Sancha of Portugal (/pt/; 1180 in Coimbra – 13 March 1229 in Celas Monastery), was a Portuguese infanta, second daughter of King Sancho I of Portugal and Dulce of Aragon.

==Life==
She was born 1180 and was the feudal Lady of Alenquer.

Sancha and her sisters Teresa and Malfada were very wealthy, having inherited large estates after the death of their father in 1211. In 1212, their brother Ferdinand married Joan, Countess of Flanders and was imprisoned by the French after Battle of Bouvines in 1214.

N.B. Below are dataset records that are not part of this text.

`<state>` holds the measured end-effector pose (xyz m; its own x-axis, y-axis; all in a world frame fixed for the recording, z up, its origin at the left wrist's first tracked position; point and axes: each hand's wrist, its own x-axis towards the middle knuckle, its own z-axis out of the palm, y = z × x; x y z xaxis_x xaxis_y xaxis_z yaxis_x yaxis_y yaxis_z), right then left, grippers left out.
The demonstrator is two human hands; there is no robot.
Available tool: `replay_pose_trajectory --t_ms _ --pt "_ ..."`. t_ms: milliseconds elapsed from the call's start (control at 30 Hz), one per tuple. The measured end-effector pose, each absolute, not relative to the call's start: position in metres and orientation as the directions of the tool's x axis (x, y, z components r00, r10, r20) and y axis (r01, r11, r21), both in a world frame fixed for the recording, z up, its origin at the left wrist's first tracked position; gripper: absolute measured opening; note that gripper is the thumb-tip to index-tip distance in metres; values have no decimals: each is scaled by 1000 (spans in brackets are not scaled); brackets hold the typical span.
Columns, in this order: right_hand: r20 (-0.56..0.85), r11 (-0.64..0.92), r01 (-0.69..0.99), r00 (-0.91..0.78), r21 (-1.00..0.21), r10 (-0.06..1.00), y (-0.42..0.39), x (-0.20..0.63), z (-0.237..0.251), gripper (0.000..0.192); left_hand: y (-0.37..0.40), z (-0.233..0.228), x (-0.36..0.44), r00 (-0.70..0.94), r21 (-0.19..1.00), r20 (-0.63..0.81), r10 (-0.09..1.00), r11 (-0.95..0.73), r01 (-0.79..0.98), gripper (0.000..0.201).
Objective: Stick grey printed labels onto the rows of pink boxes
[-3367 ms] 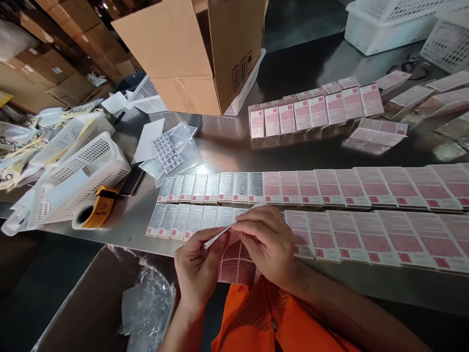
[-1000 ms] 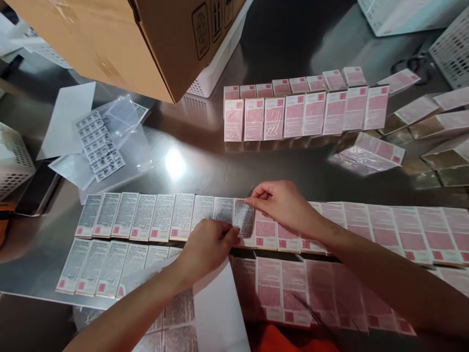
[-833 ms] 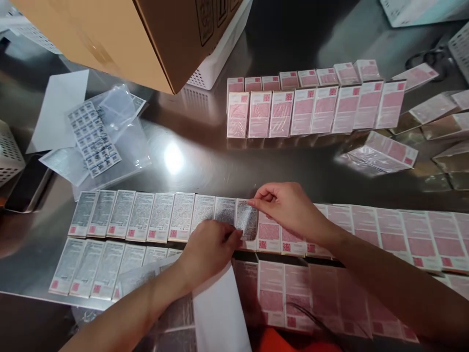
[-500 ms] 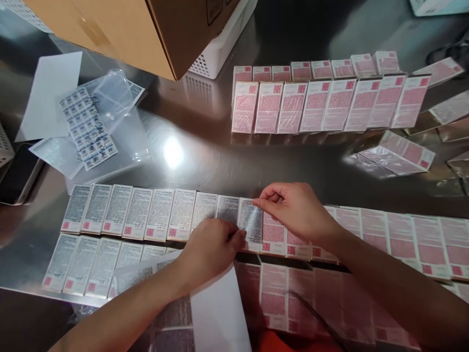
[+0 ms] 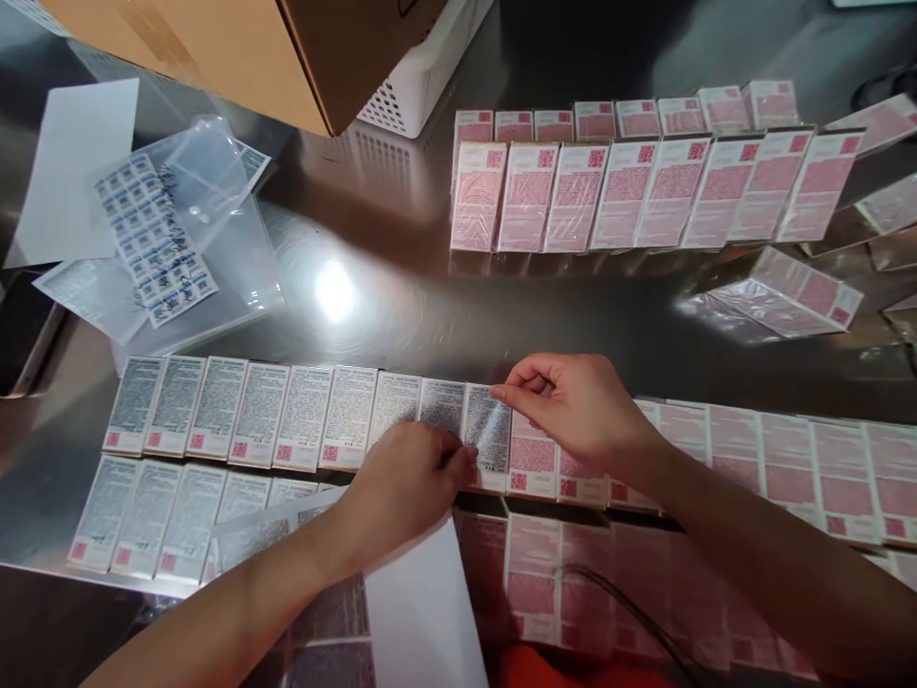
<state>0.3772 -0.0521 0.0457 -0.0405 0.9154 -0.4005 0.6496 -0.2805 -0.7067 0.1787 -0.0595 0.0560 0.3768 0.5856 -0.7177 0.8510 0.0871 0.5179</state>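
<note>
While my left hand point(image 5: 405, 478) presses a grey label point(image 5: 488, 430) at mid-frame, my right hand point(image 5: 573, 406) fingers pinch its top corner on a box point(image 5: 490, 478).

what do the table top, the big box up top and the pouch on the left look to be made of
Table top: likely polished steel, since it mirrors the lamp glare and the cartons. Big box: brown corrugated cardboard, matte, by its look. Pouch: clear, glossy plastic film; the sheets inside show through.
</note>
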Motion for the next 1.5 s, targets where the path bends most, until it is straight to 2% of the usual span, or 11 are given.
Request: replay_pose_trajectory --t_ms 600,833,933,1133,1300,1500 --pt "-402 -270 675 -43 -686 914 -53 378 44 24 -57 57 181 358 498 -749 557 117 859 38" --pt "-361 -245 675 -34 -696 932 -55 378 40 17 -58 56 183 328 468 -747 578 108 877 39" --pt "-322 -221 665 -30 -714 946 -57 380 39 30 -59 58 184 304 445 -749 589 106 889 40" --pt "-216 -66 677 -140 -733 966 -61 386 37 29 -63 59 186 284 418 -733 618 80 905 51" --pt "-193 -2 706 -190 -708 963 -66 386 38 53 -65 63 193 241 356 -718 653 48 933 50" --pt "-199 113 663 -377 -740 904 -58 396 49 48 -67 69 200 188 251 -657 730 -23 968 51"
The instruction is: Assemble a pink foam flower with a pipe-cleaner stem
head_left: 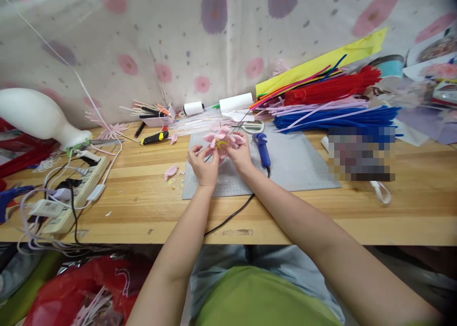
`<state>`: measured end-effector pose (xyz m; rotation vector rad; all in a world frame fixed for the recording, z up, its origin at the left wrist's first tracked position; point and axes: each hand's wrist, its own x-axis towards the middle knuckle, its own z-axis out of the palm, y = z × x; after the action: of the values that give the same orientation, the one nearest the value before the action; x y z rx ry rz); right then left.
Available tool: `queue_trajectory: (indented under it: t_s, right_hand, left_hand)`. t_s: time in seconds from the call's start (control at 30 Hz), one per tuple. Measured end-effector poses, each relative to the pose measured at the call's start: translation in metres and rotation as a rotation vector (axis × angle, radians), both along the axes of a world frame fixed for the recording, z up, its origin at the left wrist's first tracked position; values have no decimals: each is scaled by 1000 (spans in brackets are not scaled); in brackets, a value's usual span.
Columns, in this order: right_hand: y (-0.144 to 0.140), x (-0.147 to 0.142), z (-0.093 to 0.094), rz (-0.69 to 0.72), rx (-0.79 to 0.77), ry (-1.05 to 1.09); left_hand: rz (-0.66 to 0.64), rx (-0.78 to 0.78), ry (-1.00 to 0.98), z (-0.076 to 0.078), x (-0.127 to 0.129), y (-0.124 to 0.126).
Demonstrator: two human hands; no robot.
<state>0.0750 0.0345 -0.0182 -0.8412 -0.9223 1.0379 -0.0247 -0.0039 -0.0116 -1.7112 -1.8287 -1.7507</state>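
Note:
Both of my hands hold a pink pipe-cleaner flower (223, 139) with a yellow centre above the grey cutting mat (303, 166). My left hand (203, 164) pinches its left petals and underside. Against the flower's right side my right hand (241, 154) closes its fingers on the petals. A thin dark wire stem runs out of the flower toward the back right. Just right of my right hand a blue glue gun (263, 148) lies on the mat, its black cord trailing off the table's front edge.
Bundles of red (332, 88), blue (335, 118) and pink pipe cleaners lie at the back right. A power strip (74, 192) with plugs and cables sits left, beside a white vase-shaped object (39, 116). A utility knife (154, 137), white rolls and pink petal scraps (171, 172) lie nearby.

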Motion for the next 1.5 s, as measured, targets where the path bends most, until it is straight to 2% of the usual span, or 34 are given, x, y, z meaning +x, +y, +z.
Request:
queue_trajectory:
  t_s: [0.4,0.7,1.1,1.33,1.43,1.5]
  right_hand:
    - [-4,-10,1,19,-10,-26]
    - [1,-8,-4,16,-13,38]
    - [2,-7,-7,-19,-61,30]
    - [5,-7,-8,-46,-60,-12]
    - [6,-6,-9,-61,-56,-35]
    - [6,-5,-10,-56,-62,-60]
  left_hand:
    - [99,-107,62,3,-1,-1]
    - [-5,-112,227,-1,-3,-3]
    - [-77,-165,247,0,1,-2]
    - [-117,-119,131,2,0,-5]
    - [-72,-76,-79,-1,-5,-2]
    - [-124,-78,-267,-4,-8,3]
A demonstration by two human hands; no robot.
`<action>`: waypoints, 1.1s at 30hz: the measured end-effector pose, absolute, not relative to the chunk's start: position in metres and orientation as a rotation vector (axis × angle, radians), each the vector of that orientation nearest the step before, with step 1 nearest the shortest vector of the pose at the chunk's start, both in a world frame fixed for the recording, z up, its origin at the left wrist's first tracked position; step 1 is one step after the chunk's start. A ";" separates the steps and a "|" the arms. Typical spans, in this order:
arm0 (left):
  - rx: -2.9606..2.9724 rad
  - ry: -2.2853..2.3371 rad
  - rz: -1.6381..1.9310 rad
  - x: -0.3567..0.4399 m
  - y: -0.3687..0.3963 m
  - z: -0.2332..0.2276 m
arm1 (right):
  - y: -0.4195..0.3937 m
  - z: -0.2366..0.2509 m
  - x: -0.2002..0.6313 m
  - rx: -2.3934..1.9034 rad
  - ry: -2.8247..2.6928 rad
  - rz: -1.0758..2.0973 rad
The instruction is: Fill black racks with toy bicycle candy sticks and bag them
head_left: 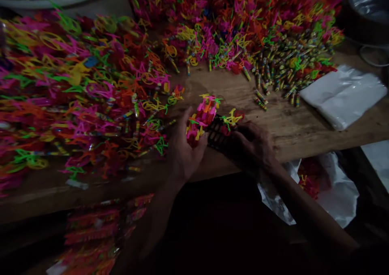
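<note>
Head view is showing a neon bundle of plastic toys (202, 119) lying beside the dark tray (217, 135) on the worktop (291, 125); left hand (185, 149) is clasping it, fingers curled, while right hand (252, 147) is gripping the tray.

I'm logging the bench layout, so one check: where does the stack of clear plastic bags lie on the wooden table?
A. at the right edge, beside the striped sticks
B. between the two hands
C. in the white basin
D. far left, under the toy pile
A: the stack of clear plastic bags lies flat at the right edge of the wooden table, just right of the striped sticks.
</note>
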State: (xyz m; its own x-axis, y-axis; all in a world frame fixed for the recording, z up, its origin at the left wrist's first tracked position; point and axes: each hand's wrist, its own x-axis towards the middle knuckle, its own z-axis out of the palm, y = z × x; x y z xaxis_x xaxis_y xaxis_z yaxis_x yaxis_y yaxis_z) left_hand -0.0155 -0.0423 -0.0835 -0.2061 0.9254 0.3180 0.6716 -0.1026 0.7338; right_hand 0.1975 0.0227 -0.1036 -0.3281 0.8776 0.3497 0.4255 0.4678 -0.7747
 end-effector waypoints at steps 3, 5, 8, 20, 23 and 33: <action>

Their brother, King Afonso II of Portugal contested ownership of his sisters' castles of Seia, Alenquer and Montemor-o-Novo and their right to use the title of queen. Afonso wanted to centralize power and feared that this could create a problem of sovereignty that could come to divide the country. Much of the Portuguese nobles sided with the princesses, but they were defeated. The king's brother Peter, had also sided with his sisters and was banished. On the death of Afonso II, his son Sancho II granted some lands and castles to his aunts but he made them renounce the title of princess-queen. The final peace came in 1223.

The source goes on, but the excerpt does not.